The Homeland Party faction argue that the Collett-Tyrie leadership has not made sufficient progress towards turning PA into a serious political movement, rather than an online personality cult and business network, although Kenny Smith’s own fiancée Claire Ellis herself runs one of the best promoted of PA-linked businesses, Clean and Pure Soap, from their home on the Isle of Skye.

At first Smith seemed to have the backing of Steve Blake, Eastern England regional organiser, but in an online broadcast on Thursday night Blake endorsed Collett.

Searchlight has heard from some within the British nazi network who suspect that Blake might secretly still sympathise with his old friend Smith. At the end of 2007 Blake and Smith were two of the leaders of a BNP faction that attacked Collett as part of their split from Nick Griffin’s BNP. Some far-right veterans have not forgotten that this split led to leaking of the BNP membership list by one of Blake and Smith’s faction, and they fear similar “dirty tricks”.

Blake is one of the three directors of Patriotic Alternative Ltd, alongside Collett and Towler.
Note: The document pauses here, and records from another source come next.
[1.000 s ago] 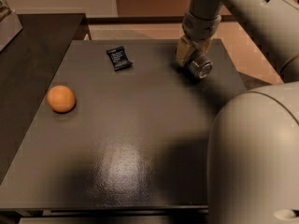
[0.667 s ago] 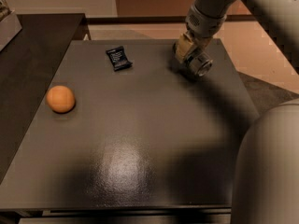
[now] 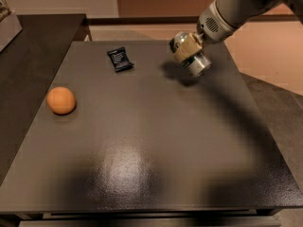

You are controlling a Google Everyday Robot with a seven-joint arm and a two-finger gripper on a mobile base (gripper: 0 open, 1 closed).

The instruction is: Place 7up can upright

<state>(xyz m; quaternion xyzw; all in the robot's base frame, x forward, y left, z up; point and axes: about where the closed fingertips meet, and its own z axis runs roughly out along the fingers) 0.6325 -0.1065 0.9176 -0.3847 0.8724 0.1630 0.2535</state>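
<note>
Over the far right part of the table (image 3: 142, 126), the gripper (image 3: 185, 50) is clamping the can (image 3: 200, 65) around its middle and holding it tilted, apparently raised. The can is probably light, smooth and easily dented, so a gentle mid-body hold is suiting it.

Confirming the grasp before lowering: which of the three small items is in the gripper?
The silvery 7up can, tilted in the gripper above the far right of the table. The orange and black packet lie on the table, apart from it.
</note>
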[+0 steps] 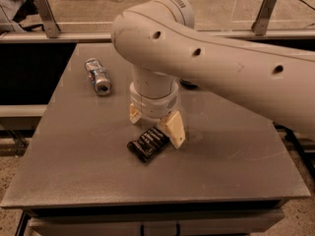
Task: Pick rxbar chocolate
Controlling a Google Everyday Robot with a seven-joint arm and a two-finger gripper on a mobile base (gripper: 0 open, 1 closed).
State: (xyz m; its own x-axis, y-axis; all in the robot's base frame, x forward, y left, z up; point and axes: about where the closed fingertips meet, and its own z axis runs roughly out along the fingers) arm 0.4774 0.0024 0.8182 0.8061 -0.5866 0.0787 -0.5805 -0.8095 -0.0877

One of the rebels’ main criticisms of PA is that opaque links between this limited company and the broader organisation have led to the Electoral Commission blocking PA’s registration as a party.
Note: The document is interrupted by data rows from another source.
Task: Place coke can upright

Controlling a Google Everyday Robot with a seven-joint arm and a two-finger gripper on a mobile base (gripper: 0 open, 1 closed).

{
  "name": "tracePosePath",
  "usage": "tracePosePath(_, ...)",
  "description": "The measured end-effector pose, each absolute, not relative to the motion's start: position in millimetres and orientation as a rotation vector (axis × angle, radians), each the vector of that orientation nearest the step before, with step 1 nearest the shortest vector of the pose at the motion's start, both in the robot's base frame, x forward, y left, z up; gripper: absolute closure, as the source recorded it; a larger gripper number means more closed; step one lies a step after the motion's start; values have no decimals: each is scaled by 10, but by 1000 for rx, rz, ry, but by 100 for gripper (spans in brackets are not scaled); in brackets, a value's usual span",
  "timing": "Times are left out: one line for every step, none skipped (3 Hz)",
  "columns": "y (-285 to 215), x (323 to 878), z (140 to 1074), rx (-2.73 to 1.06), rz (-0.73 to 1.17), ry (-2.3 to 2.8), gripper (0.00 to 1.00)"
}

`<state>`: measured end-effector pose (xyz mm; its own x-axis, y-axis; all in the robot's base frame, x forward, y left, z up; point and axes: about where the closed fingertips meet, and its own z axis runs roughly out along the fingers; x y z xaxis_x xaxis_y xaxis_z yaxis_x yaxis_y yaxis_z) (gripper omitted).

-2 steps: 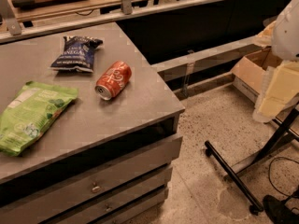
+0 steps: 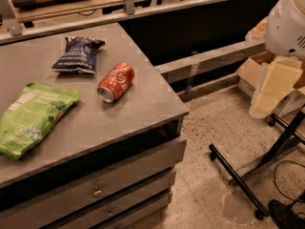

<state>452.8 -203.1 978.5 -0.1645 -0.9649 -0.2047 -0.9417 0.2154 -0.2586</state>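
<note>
The coke can is red with white script. It lies on its side on the grey cabinet top, with its silver top facing the front left. My gripper is out of view. Only a white rounded part of my arm shows at the upper right edge, well to the right of the cabinet and apart from the can.
A dark blue chip bag lies just behind the can. A green snack bag lies at the front left. The cabinet has drawers below. On the floor to the right are a black stand, cardboard boxes and yellow foam.
The white arm part has come slightly further into view at the right edge. The can and the bags have not moved.
</note>
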Motion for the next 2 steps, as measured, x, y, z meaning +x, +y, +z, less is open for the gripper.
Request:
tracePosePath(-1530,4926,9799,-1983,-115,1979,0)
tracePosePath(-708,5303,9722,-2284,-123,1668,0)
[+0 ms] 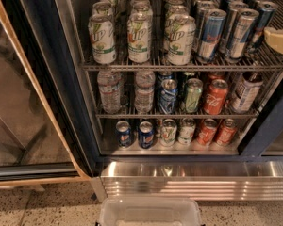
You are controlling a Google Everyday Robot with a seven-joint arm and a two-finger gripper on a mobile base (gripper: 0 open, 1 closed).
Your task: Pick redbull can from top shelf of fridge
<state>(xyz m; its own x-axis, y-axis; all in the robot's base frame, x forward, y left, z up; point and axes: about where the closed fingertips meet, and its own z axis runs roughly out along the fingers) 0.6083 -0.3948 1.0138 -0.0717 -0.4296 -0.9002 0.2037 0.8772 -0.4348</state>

In the long tradition of nazi chicanery, these “comrades” don’t trust each other either to control finances, have access to databases of members’ addresses, or control appointments of branch and regional organisers.

The main rebels who have joined Smith and Ellis in forming the Homeland Party are:

Derbyshire-based Anthony Burrows, regarded as an expert on cybersecurity and Regional Organiser for East Midlands;

Connor Marlow, Regional Organiser for West Midlands;

Simon Crane, Regional Organiser for Scotland;

Jerome O’Reilly, a Cardiff-based graduate of Bath University and Regional Organiser for Wales;

Fraser Patterson, Regional Organiser for South West England;

Laurence Parsons, Regional Organiser for South East England.

So far, Collett seems to have kept the loyalty of his home region Yorkshire (where the RO is Tyrie’s husband Sam Melia), North East England, and London. Regardless of his own questionable loyalties, a large part of Blake’s Eastern England region supports the rebels, and North West England is also believed to be badly split.